What the task requires: Wherever the word "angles" occurs in the lines below, copy the whole line.

Data items:
*** Begin section ***
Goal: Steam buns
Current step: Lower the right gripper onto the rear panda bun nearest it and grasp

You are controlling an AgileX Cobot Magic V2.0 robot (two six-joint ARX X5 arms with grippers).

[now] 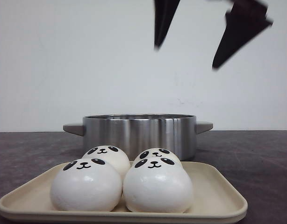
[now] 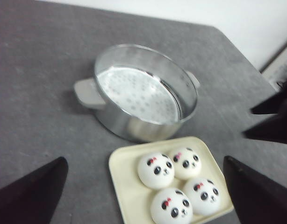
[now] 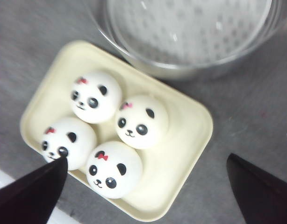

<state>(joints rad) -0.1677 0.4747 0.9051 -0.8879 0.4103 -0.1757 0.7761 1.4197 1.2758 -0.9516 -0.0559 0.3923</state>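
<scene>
Four buns (image 1: 120, 179) crowd together; the steamer pot (image 2: 143, 93) stands open-topped.

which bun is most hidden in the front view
The back right bun: only its face peeks over the front right bun. The back left bun shows more of its side, and the front left bun is in full view.

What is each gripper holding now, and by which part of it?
Nothing is held. The left gripper and the right gripper are both open in the air, and all four buns lie untouched on the tray.
</scene>
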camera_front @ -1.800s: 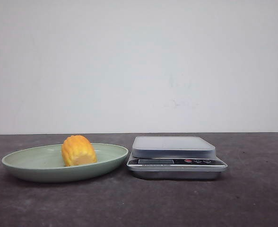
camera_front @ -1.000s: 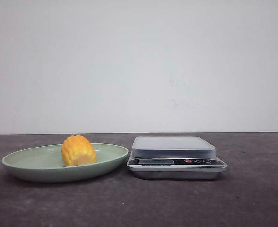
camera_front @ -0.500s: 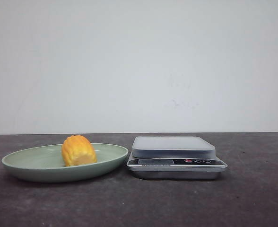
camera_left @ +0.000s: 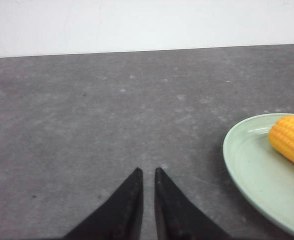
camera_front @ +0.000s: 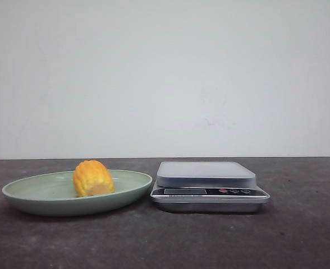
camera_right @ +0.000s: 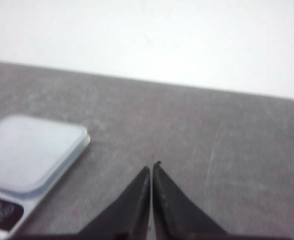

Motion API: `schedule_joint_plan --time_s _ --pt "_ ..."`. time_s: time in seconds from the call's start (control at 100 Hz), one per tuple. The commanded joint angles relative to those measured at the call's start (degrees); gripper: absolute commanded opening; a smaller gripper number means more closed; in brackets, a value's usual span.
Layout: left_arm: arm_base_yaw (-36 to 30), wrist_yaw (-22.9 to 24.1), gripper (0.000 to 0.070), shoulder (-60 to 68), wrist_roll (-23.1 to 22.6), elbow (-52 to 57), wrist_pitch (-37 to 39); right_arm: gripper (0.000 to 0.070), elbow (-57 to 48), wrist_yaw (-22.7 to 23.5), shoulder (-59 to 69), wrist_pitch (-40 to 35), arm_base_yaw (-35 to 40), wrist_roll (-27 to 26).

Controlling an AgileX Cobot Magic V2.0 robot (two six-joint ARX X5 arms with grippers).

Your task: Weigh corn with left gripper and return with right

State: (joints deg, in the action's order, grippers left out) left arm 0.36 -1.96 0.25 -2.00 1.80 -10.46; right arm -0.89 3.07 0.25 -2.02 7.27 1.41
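I judge the task has not started: the corn (camera_front: 93, 178) lies on its side in the pale green plate (camera_front: 24, 197) at the lower left of the front view, and the kitchen scale (camera_front: 209, 186) just beside the plate at lower centre carries nothing on its platform.

The step in hand, as I read it, is the pick with the left gripper (camera_left: 148, 173). To do it well I would spread the jaws first, since they stand nearly together with only a thin slit between them and hold nothing. Then I would come down from above, clear of the plate's raised rim, and close across the cob's ribbed sides, not its ends, so that it cannot roll out.

In the left wrist view the corn (camera_left: 290, 140) sits at the right edge of the frame, well apart from the jaws at lower centre, with bare desk (camera_left: 112, 110) ahead of them. The arm must swing across before it descends.

The right gripper (camera_right: 151, 170) has its jaws pressed together, empty, over the desk, with the scale (camera_right: 32, 150) at the lower left of that view. The corn does not show there.
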Motion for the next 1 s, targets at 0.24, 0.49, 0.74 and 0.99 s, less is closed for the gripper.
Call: schedule_joint_plan --time_s 0.24,0.49,0.74,0.99 --pt "0.2 -1.8 0.0 -0.1 14.2 -0.7 -0.3 0.0007 0.1 0.7 0.0 4.6 0.1 -13.3" --pt "0.2 -7.5 0.0003 -0.1 30.2 4.3 -0.2 0.0006 -2.9 11.9 0.0 8.0 0.1 -20.3" --pt "0.2 -9.7 0.0006 7.0 27.8 26.9 -6.4 0.0004 -23.8 11.0 6.7 -9.3 0.0 -12.9" --pt "0.2 -11.5 0.0005 25.6 17.5 55.2 -22.9 0.0004 -53.6 10.5 28.1 -24.2 0.1 -8.6"
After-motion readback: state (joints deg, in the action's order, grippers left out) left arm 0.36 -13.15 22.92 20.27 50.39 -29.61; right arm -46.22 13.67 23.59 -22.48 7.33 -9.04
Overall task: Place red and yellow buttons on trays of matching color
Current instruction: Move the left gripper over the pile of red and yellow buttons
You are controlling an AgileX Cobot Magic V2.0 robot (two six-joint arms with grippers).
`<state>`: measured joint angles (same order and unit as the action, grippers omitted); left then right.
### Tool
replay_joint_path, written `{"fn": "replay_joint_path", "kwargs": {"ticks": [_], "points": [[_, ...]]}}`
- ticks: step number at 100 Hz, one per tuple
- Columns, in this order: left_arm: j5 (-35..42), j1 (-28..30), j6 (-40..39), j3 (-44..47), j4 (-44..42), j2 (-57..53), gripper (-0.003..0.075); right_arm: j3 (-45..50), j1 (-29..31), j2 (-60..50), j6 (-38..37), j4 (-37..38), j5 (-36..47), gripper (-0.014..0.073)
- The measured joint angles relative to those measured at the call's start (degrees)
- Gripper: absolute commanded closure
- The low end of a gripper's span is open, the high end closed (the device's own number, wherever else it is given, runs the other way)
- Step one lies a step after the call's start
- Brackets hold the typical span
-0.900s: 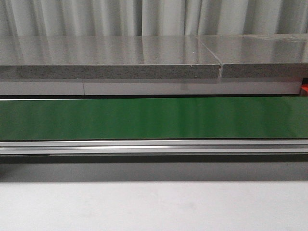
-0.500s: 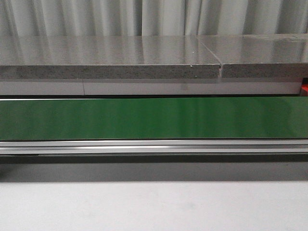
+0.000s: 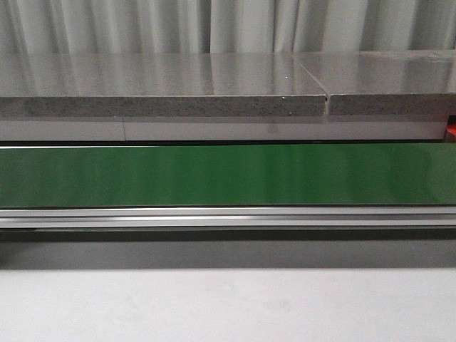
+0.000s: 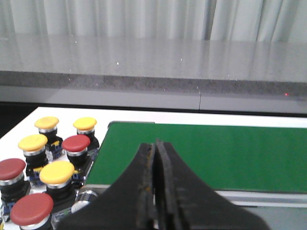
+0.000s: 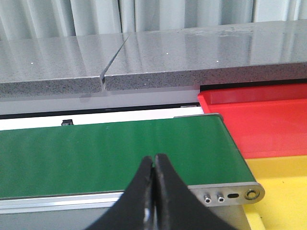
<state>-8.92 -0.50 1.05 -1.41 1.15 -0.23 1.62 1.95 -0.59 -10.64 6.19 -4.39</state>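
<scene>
- A green conveyor belt runs across the whole width.
- Just in front of the belt lies a silver metal rail.
- Behind the belt stands a grey speckled countertop, with a seam right of centre.
- Behind the countertop hang pale curtains.
- At the belt's far right, a sliver of red shows.

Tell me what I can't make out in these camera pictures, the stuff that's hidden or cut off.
- Buttons: front view shows none; they lie past its left edge.
- Nearest red button: left wrist view, lower body cut by the edge.
- Part beside the left gripper: mostly covered, identity unclear.
- Red tray and yellow tray: right wrist view, both cut off by the right edge.
- Right gripper: only its fingers show.
</scene>
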Motion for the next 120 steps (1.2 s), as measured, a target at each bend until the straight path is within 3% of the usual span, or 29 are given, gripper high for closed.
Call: {"fn": "replay_joint_path", "kwargs": {"ticks": [34,59,68,85,90,120], "points": [[-19.48,0.0,0.0,-15.64,-0.25,6.89,0.0741,0.0,0.0,0.0,0.0,0.0,0.0,0.066],[-26.52,0.0,0.0,-23.42,-1.46,18.14,0.0727,0.0,0.0,0.0,0.0,0.0,0.0,0.066],[-26.8,0.0,0.0,-25.02,-1.67,21.34,0.0639,0.0,0.0,0.0,0.0,0.0,0.0,0.066],[-26.04,0.0,0.0,-25.96,-1.67,24.57,0.0304,0.0,0.0,0.0,0.0,0.0,0.0,0.066],[-25.48,0.0,0.0,-25.96,-1.67,24.92,0.0241,0.0,0.0,0.0,0.0,0.0,0.0,0.066],[-24.53,0.0,-2.99,-28.11,-1.82,28.14,0.0228,0.0,0.0,0.0,0.0,0.0,0.0,0.066]]}}
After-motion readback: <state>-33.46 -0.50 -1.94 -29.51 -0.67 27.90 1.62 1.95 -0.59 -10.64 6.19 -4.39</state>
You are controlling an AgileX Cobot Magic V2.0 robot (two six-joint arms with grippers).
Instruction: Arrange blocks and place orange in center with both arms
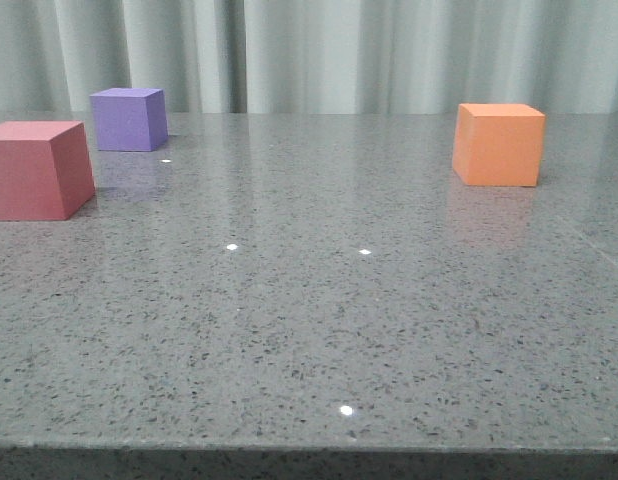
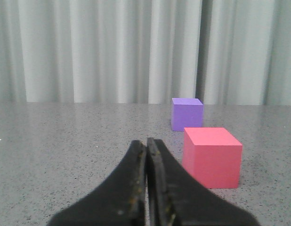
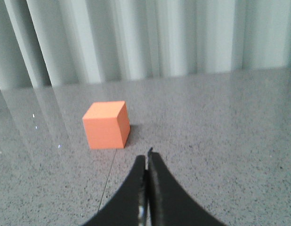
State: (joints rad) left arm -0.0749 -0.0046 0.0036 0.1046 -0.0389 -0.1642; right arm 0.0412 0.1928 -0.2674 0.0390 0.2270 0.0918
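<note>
Tabletop [image 1: 309, 330]: grey speckled stone, polished, with small bright light spots and faint reflections of the cubes. Behind it hangs a pale pleated curtain [image 1: 309, 50].

Three matte cubes, plain faces, sharp edges, similar size. In the front view the pinkish-red cube [image 1: 37, 168] sits at the far left, nearest the camera. The purple cube [image 1: 129, 118] stands behind it, near but apart. The orange cube [image 1: 499, 144] sits on the right side, well apart from both. The centre of the tabletop holds no cube.

My left end effector [image 2: 146, 188]: black, curved claw-like fingers pressed together, gripping nothing. The pinkish-red cube [image 2: 212, 157] lies just ahead of it, off to one side; the purple cube [image 2: 187, 113] farther on.

My right end effector [image 3: 146, 188]: same black curved fingers, closed tip to tip, holding nothing. The orange cube [image 3: 107, 125] rests ahead, apart from the fingertips, one corner edge turned toward me.
</note>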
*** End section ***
Answer area:
Motion API: `schedule_joint_plan --time_s _ --pt "_ ..."`. time_s: time in seconds from the call's start (control at 100 Hz), one per tuple. The commanded joint angles relative to those measured at the call's start (degrees); gripper: absolute commanded opening; a smaller gripper number means more closed; in brackets, a value's usual span.
`<state>`: measured joint angles (same order and unit as the action, grippers omitted); left then right.
- The measured joint angles relative to those measured at the call's start (degrees)

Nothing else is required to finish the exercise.